Il avait le ton ardent et rapide, veiné d'enthousiasme.

— Peut-être, dis-je alors que la fatigue et l'alcool embrumaient mon cerveau. Peut-être.

La chaleur nocturne pesait, étouffante. Surnaturelle. Assoupie par le vin et le sucre, bercée par les chants d'ivrognes du dehors, le sommeil commençait enfin à me saisir.

Le brouhaha extérieur cessa. Premier signe, auquel je ne réagis pas, presque reconnaissante du silence. Mon frère, lui, se releva à moitié, tendu.

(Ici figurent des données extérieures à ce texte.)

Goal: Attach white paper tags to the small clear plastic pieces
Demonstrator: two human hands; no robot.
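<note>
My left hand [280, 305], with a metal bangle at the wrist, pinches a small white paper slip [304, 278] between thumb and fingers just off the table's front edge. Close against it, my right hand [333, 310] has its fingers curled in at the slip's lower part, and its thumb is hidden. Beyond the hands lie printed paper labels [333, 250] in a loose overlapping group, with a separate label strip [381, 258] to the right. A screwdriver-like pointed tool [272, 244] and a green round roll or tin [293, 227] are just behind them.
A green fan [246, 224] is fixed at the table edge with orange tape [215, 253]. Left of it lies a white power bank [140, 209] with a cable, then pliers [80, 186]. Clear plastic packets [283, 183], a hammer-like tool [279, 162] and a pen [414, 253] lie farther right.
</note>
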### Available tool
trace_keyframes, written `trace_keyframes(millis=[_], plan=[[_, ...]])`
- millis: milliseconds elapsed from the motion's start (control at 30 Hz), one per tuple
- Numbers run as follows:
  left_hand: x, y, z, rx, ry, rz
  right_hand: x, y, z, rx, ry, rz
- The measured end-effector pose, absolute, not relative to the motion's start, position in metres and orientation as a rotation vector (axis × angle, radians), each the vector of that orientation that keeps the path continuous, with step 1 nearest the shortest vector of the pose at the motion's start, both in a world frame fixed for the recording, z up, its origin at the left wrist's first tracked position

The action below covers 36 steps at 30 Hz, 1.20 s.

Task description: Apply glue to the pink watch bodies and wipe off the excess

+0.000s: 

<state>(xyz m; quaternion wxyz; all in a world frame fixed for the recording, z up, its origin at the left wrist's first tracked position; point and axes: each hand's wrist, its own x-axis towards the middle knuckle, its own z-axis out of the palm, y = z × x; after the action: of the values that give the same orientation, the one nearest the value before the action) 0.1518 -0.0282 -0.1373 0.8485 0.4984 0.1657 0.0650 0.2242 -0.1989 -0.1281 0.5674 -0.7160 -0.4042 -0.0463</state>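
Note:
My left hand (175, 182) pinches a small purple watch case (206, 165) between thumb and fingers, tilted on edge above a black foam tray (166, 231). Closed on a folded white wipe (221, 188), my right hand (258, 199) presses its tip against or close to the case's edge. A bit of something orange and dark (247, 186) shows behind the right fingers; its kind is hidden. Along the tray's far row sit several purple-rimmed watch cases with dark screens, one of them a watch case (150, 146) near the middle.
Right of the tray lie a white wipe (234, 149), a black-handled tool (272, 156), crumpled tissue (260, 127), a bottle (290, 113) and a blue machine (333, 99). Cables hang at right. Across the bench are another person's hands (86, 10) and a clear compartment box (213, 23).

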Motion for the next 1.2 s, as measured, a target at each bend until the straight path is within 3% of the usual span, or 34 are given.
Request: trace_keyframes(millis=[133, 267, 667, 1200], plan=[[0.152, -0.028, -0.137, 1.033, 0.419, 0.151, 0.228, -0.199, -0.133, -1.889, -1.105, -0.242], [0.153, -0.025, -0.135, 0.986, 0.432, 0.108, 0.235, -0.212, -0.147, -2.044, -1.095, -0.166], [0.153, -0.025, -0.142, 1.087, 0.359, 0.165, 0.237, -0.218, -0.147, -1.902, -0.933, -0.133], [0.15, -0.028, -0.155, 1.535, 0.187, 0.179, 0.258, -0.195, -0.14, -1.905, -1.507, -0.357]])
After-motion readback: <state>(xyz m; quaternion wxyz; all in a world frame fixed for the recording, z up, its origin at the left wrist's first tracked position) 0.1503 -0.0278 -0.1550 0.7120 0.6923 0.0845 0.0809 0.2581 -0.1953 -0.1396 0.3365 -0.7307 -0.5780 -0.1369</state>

Pour moi, ce fut la chaleur qui me réveilla pleinement. Accrue, brûlante, le genre qui fait suer et assèche la bouche. Deuxième signe.

Plus tard, j'apprendrai que c'était le mode opératoire habituel de la Voix 209 : elle aimait se servir de l'environnement, des grains d'inconfort qu'elle pouvait trouver – le froid, la chaleur, l'humidité, les odeurs – qu'elle accentuait, qu'elle poussait jusqu'à l'insupportable. Subtile à Parler, mais d'une dangerosité suffisamment basse pour qu'elle y soit autorisée.

Je ne le savais pas, mais ces signes signifiaient qu'il était déjà trop tard.